Article Text


TB: from diagnosis to management
P63 The prevalence of viral hepatitis in patients undergoing anti-tuberculous therapy
  1. M Asgheddi1,
  2. D W Connell2,
  3. H A Nooredinvand1,
  4. M Abdullah1,
  5. M O'Donoghue2,
  6. L Campbell1,
  7. A Lalvani2,
  8. M Wickremasinghe2,
  9. S Khan1,
  10. O M Kon2
  1. 1Hepatology and Gastroenterology Section, Division of Diabetes Endocrinology and Metabolism, Department of Medicine, Imperial College Healthcare NHS Trust, London, UK
  2. 2Tuberculosis Service, Chest and Allergy Clinic, St Mary's Hospital, Imperial College Healthcare NHS Trust, London, UK


Background One-third of the world's population is thought to be infected with Mycobacterium tuberculosis (Mtb); the highest incidence rates for active disease are found in the WHO's South-East Asian and African regions. Hepatitis B virus (HBV) and Hepatitis C virus (HCV) each infect about 0.3% of the UK population. HBV/HCV are treatable but largely asymptomatic until advanced liver disease and/or cancer. Screening for HBV/HCV is recommended in high-risk individuals but is not routinely performed in TB patients. HBV/HCV share similar epidemiological “hotspots” to TB, and several studies, primarily in South America and East Asia, have shown an increased prevalence of HBV/HCV in TB patients and an association between HBV/HCV and Drug Induced Liver Injury (DILI) following anti-TB therapy. No such analysis has been performed in the UK.

Aims To assess

  1. The prevalence of markers of HBV and HCV infection in patients undergoing anti-TB therapy.

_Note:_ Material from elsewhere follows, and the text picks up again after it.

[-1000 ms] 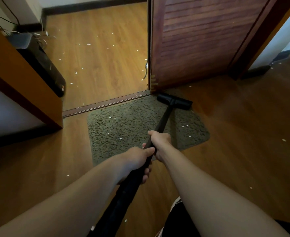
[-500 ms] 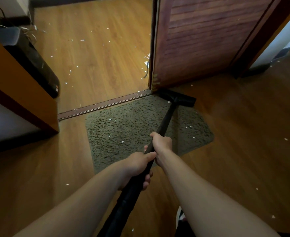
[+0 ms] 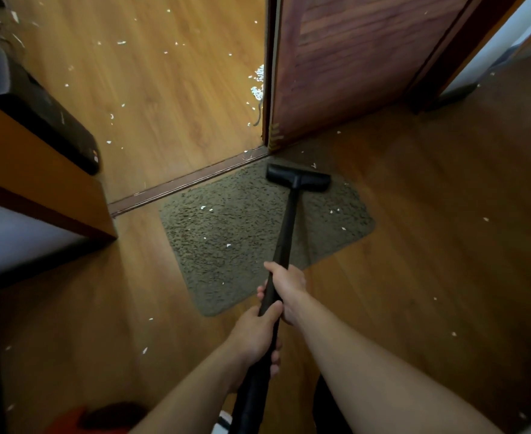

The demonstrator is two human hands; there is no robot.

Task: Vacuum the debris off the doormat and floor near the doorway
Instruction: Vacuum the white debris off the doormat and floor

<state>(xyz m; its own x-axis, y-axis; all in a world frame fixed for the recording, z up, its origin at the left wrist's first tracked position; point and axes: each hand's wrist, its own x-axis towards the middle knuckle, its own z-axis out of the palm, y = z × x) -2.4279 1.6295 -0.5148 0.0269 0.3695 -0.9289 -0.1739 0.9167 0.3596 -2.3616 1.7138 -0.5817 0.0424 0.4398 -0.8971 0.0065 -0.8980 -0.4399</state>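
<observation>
Wood floor (image 3: 430,245) at doorway; doormat (image 3: 214,267) flecked with debris (image 3: 228,245); vacuum head (image 3: 298,177) on mat's far edge; wand (image 3: 286,227) runs straight ahead from grip; right hand (image 3: 287,286) wraps it forward, left hand (image 3: 254,336) behind; most flecks lie left of wand.

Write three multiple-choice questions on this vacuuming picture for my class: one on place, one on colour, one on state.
1. The vacuum head rests: A on the far end of the doormat; B off the doormat; C lifted in the air.
2. The wand is: A white; B black; C red.
3. The wand is gripped by: A one hand; B neither hand; C both hands.
Answers: 1 A, it sits on the doormat by the door; 2 B, black throughout; 3 C, left hand behind right hand.
</observation>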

  2. Whether serological evidence of HBV/HCV increases risk of DILI.

Method A prospective study on 429 TB patients receiving anti-TB therapy in a diverse urban TB clinic. Serological markers of HBV/HCV/HIV infection were documented. ALT was measured prior to treatment and 2–4 weeks after treatment initiation. DILI was defined as an ALT rise of greater than 2-times upper limit of normal following a normal pre-treatment level (<40 IU/ml).

Results 58.7% of patients were from either South-East Asia or Africa. 61 (14.2%) patients were isolated anti-HBc antibody positive (Anti-HBc), 11 (2.6%) were Hepatitis B surface antigen positive (HBsAg) and 7 (1.6%) were HCV antibody positive. The prevalence of active HBV/HCV infection was significantly higher than the estimated UK prevalence in this urban TB clinic. Three (5.3%) patients with serological evidence of HBV/HCV had DILI compared to 25 (9.5%) of those without.

Conclusion HBV/HCV prevalence is higher among TB patients and routine screening for viral hepatitis should be considered in this group. DILI was not increased in patients with serological markers of HBV/HCV.